There are 28 countries within the European Union, and 29 conversations about where it’s heading. Advanced language technologies could link these conversations together and help create the demos the EU needs.
Note: this is a (heavily) edited repost from BlogActiv.
Across the 28 countries within the European Union (EU), there are 29 conversations about where it’s heading. These conversations exist in national media: in every country, a constant stream of newspaper and magazine articles, journal and conference papers, books, television & radio programmes about the EU and that country’s role within it.
But the EU as a whole has no media, the recent arrival of Politico Europe notwithstanding. The most intense conversation about the EU is the 29th, occurring inside the Brussels Bubble - a 50+ year-old echo chamber within which generations of EU professionals have been discussing the EU’s future using language noone else understands, despite being in impeccable English or French.

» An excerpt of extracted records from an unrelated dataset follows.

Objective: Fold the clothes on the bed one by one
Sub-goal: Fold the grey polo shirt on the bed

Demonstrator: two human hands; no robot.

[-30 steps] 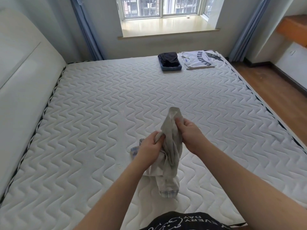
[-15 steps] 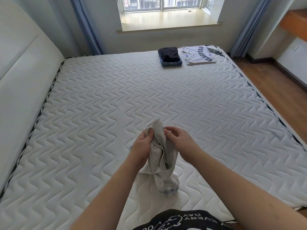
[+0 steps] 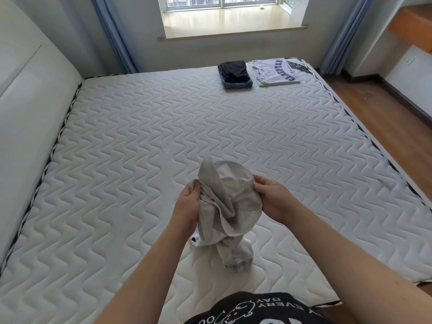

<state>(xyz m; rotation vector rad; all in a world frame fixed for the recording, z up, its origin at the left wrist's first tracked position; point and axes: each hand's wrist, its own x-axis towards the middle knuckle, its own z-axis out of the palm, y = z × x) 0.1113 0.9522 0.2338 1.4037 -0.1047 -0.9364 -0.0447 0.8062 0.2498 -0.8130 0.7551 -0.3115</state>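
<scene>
Garment: crumpled grey garment (image 3: 230, 202) bunched between both hands, its tail hanging below them.
Left hand (image 3: 188, 203): grips its left edge.
Right hand (image 3: 272, 197): pinches its right edge.

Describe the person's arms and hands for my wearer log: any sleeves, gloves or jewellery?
Both forearms are bare up to the frame edge, with no sleeves showing. The left hand and right hand wear no gloves, and no rings, watch or bracelets are visible. A black printed top shows below.

A padded white headboard (image 3: 28, 94) stands left. Blue curtains (image 3: 112, 33) flank a sunlit windowsill (image 3: 231, 24); wooden floor (image 3: 383, 113) runs along the right.
</scene>
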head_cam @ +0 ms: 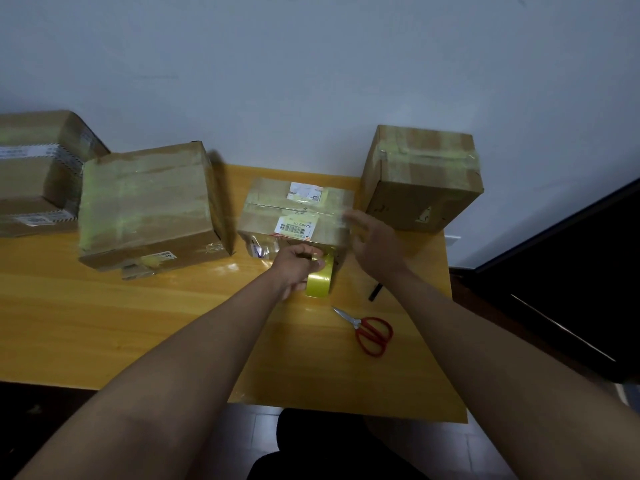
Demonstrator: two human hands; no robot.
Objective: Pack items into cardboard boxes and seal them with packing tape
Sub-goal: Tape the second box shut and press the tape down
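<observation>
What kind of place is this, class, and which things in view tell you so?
Probably a small home or office packing spot, not a warehouse: taped cardboard boxes crowd a yellow wooden table against a plain wall, with a roll of packing tape and red-handled scissors.

Your tape roll (320,278) glows yellow-green against the honey-orange wood grain of the table (138,317). The small box (294,213) is brown under glossy tape, with a white barcode label (297,226) edged in orange. You've got red-handled scissors (369,332) with silver blades. Left, the big brown box (145,202) shows pale greenish tape bands.
</observation>
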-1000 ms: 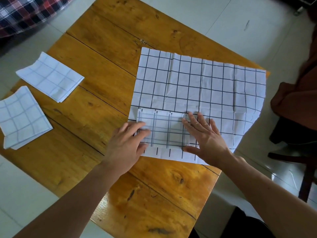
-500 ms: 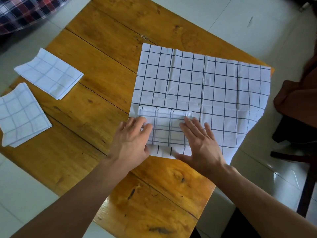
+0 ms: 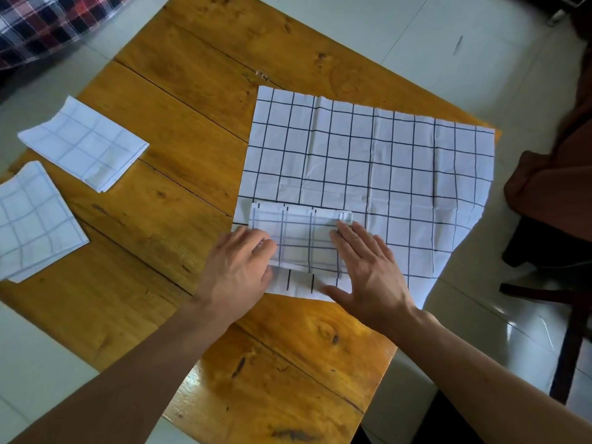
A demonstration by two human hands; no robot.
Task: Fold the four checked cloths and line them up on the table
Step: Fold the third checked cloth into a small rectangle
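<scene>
Both hands, left point(image 3: 237, 270) and right point(image 3: 368, 270), press flat-fingered on the folded cloth point(image 3: 304, 241).

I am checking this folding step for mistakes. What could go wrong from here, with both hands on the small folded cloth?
1. The small folded cloth lies on the large unfolded checked cloth. Sliding it with the left hand and right hand may drag and wrinkle the sheet underneath.
2. The large cloth's right side overhangs the wooden table; a pull could make it slip off.
3. The folded cloth's far right corner looks bunched, so its layers may come apart.
</scene>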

conversations about Europe do not exist on a European scale
While the walls of culture, language and context separating these 29 conversations are not solid, it is fair to say that conversations about Europe do not exist on a European scale.

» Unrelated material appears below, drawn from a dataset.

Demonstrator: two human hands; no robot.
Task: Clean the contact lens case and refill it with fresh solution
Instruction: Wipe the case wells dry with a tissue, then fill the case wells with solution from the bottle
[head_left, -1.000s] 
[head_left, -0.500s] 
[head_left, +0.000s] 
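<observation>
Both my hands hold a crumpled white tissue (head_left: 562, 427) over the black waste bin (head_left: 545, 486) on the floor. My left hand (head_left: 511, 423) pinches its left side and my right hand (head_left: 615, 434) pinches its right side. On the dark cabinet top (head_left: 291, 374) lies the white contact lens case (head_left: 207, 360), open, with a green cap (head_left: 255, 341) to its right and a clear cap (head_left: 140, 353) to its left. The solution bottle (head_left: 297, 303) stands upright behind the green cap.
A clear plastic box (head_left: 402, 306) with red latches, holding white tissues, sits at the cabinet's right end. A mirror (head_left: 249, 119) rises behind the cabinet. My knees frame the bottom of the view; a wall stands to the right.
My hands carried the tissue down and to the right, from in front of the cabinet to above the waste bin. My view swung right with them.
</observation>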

No democracy can function when those governed have no idea what’s going on above their heads. Unfortunately, that’s how the EU evolved, which is perhaps why the last European Parliament elections showed around three-quarters of the electorate believing the EU to be unimportant or harmful and/or undemocratic.
Few people learn much from their
peers across the border
But it doesn’t have to be like this. After all, in each EU country, people tackle the same problems — energy, employment, gender balance, art, industry, human rights … — and all of them are supposed to cooperate on these issues within the EU framework.

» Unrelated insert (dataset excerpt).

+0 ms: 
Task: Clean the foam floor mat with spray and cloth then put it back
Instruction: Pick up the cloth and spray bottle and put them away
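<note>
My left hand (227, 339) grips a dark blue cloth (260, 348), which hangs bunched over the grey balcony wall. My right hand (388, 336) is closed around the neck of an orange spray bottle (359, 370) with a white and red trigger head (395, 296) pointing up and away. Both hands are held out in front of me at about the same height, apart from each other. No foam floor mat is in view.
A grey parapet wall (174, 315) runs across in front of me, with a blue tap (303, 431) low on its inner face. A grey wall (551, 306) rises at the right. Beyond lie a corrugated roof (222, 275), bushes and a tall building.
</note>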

But most arguments around these topics remain stubbornly national, or hermetically sealed within the Brussels Bubble. Few people exchange much with their peers in other countries, and the European implications of national policies usually enter national conversations only in times of crisis.
Advanced language technologies could help bridge these barriers, in the process bringing people together from across Europe around shared problems.
It’s simply a question of improving content discovery across Europe
Curating ideas, networking people
The idea’s starting point was BloggingPortal, launched by a loose community of volunteer Eurobloggers to curate blog posts about EU issues. Before these volunteers finished their phDs and got jobs, spouses, kids and lives, the site (now dead) worked like this:
- initial curation: volunteers identify and add sources of relevant content to the engine
- the title and opening words of each new post is automatically piped into the engine
- volunteers manually tag each post, and highlight the best ones
- the posts are published on the site, pointing back to the original content (the idea is to help publishers find audiences, not rob them of traffic).
- the best (i.e., manually highlighted) posts appear on the Home Page and were promoted by enewsletter and Twitter
Over 317000 posts from 1100+ blogs were processed in around 4 years:
But when the volunteers stopped manually tagging each post, BP became nothing more than a glorified RSS feed for the Brussels Bubble, for whom “everything about the EU” is still relevant, interesting and useful.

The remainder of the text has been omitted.